• THE PROBLEM:
The listing, minus its pictures, is to be given again exactly.

• SOURCE DATA:

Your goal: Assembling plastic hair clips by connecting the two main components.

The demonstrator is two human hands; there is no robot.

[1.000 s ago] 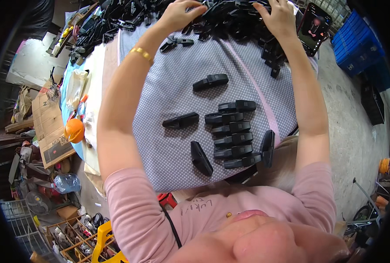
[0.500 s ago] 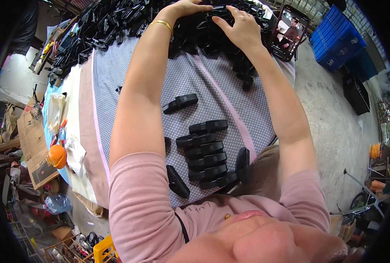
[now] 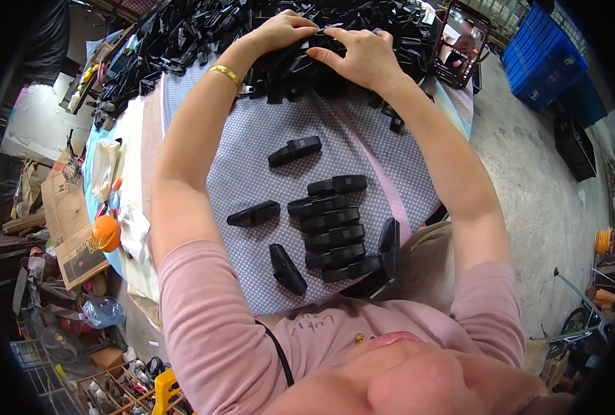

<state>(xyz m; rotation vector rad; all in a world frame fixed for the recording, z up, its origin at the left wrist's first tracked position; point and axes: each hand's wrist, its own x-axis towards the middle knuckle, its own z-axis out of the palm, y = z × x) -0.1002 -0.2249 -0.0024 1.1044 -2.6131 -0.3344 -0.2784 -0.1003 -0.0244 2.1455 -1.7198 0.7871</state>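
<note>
A large heap of black plastic pieces (image 3: pixel 183 34) covers the far side of the table. My left hand (image 3: pixel 284 32) lies over its near part, fingers stretched to the right. Close beside it, my right hand (image 3: pixel 364 59) rests on the same pieces, thumb apart from the fingers. Nothing gripped shows in either hand, though some fingertips are hard to make out among the black parts. Nearer me, several black parts form a stacked row (image 3: pixel 333 236). Separate black parts lie left of the row: one angled piece (image 3: pixel 288 270), one flat piece (image 3: pixel 253 214), and another farther off (image 3: pixel 295 151).
A dotted grey cloth (image 3: pixel 245 176) with a pink stripe covers the table. A phone (image 3: pixel 461 45) stands at the far right. An orange round object (image 3: pixel 105 234) and white plastic lie at the left edge. Blue crates (image 3: pixel 544 59) stand on the floor at right.
Both hands have come closer together and slightly nearer me over the heap. My left forearm has swung left, uncovering the flat black piece. The whole view has shifted a little.
</note>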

• EXERCISE ANSWER:
Your goal: Assembling plastic hair clips by connecting the two main components.

The demonstrator is two human hands; there is no robot.

[1.000 s ago] 
[0.500 s ago] 
[now] 

<state>(xyz m; rotation vector rad; all in a world frame fixed for the recording, z up, its origin at the left wrist's first tracked position; point and axes: each hand's wrist, its own x-axis towards the middle knuckle, its own z-axis out of the palm, y = z × x) -0.1002 -0.2249 -0.0024 1.1044 -2.6131 -0.3344 -0.2784 -0.1003 -0.0244 2.1455 -1.7198 0.7871</state>
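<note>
A large heap of black plastic pieces (image 3: pixel 183 34) covers the far side of the table. My left hand (image 3: pixel 284 32) lies over its near part, fingers stretched to the right. Close beside it, my right hand (image 3: pixel 364 59) rests on the same pieces, thumb apart from the fingers. Nothing gripped shows in either hand, though some fingertips are hard to make out among the black parts. Nearer me, several black parts form a stacked row (image 3: pixel 333 236). Separate black parts lie left of the row: one angled piece (image 3: pixel 288 270), one flat piece (image 3: pixel 253 214), and another farther off (image 3: pixel 295 151).
A dotted grey cloth (image 3: pixel 245 176) with a pink stripe covers the table. A phone (image 3: pixel 461 45) stands at the far right. An orange round object (image 3: pixel 105 234) and white plastic lie at the left edge. Blue crates (image 3: pixel 544 59) stand on the floor at right.
Both hands have come closer together and slightly nearer me over the heap. My left forearm has swung left, uncovering the flat black piece. The whole view has shifted a little.
</note>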

Above is the complete output.